We don’t recommend Personify Financial due to its high APRs, origination fees, and because it’s included on the NCLC’s high-cost rent-a-bank watchlist. In addition, Personify Financial’s parent company, Applied Finance, LLC, was subject to two class action lawsuits (one in Florida filed May 2020 and one in Washington in filed January 2020) for its business practices, high APRs that exceeded state interest rate caps, and engagement in rent-a-bank schemes to circumvent state usury laws. Applied Finance, LLC could not be reached for comment.
What credit score do you need for a Personify loan?
A company representative said that Personify requires applicants to have a VantageScore over 500 to qualify for a loan.
Can I get a Personify personal loan with bad credit?
You may qualify for a Personify loan with bad credit.
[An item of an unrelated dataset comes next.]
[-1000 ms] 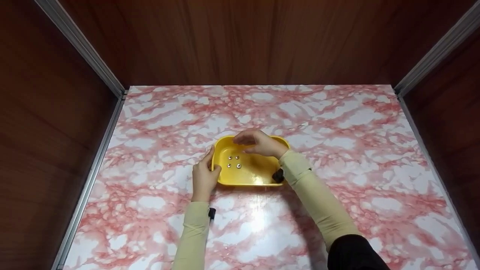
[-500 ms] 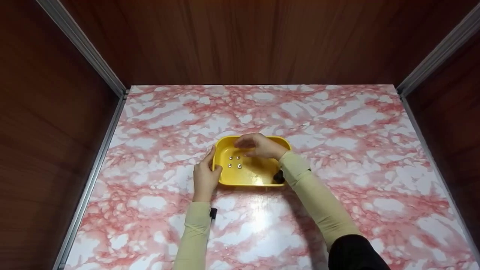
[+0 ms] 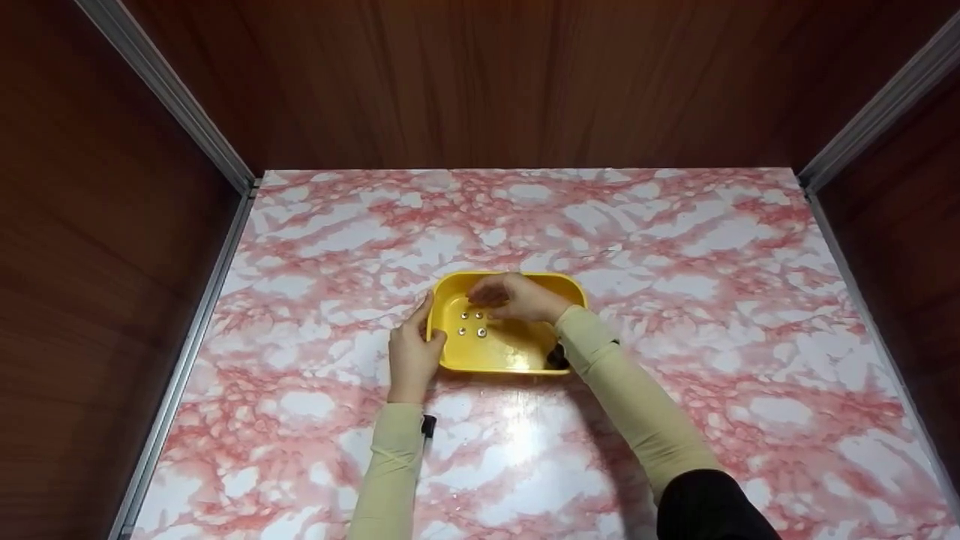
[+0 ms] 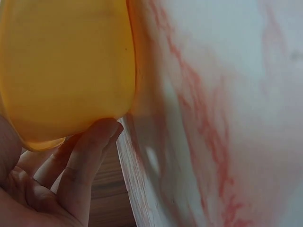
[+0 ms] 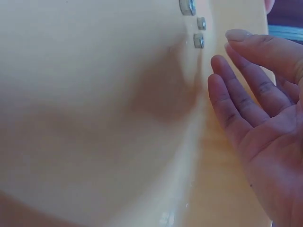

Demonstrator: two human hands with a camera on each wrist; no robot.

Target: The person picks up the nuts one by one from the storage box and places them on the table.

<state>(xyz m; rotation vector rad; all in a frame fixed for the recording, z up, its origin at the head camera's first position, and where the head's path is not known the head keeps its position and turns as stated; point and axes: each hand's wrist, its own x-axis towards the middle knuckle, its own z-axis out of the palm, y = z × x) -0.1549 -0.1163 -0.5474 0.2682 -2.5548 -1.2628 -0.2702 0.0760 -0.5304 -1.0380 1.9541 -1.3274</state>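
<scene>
A yellow plastic tray [image 3: 517, 351] with rounded corners sits near the middle of the table. My left hand [image 3: 414, 358] grips its left end, thumb over the rim and fingers along the outer wall; the left wrist view shows those fingers [image 4: 90, 146] under the tray's end. Several small metal nuts [image 3: 481, 332] stand in a loose square inside, on the left part of the floor. Over the tray, just right of and behind the nuts, my right hand [image 3: 521, 297] reaches in with loosely bent fingers. Its thumb and fingertips [image 5: 218, 64] are apart and hold nothing, close to a nut [image 5: 198, 41].
Pink-and-white marbled tabletop [image 3: 300, 247] surrounds the tray. Dark wooden panels [image 3: 517, 82] enclose the back and both sides, with metal strips along the corners. A black wrist camera [image 3: 556, 357] on my right arm hangs over the tray's near right corner.
My right hand has lowered slightly into the tray and its fingertips have come nearer the nuts. The left hand keeps its grip, and the nuts stay where they were.
</scene>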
To qualify, you must have a score over 500, which is in the “poor” range, according to credit bureau Experian.
Does a Personify loan hurt your credit?
Whenever you apply for a personal loan, your credit score may be impacted in several ways:
- New account. When you take out a loan, a new credit account will appear on your credit report. New accounts play a small role in determining your VantageScore.
- Improved credit mix. Your credit mix — the different types of credit you manage, such as credit cards, auto loans, and mortgages — is highly influential for the VantageScore model. By taking out an installment loan, you can improve your credit mix.
- Payment history. Your payment history is moderately influential under the VantageScore model. If you make all of your Personify personal loan payments on time, you can boost your credit over time.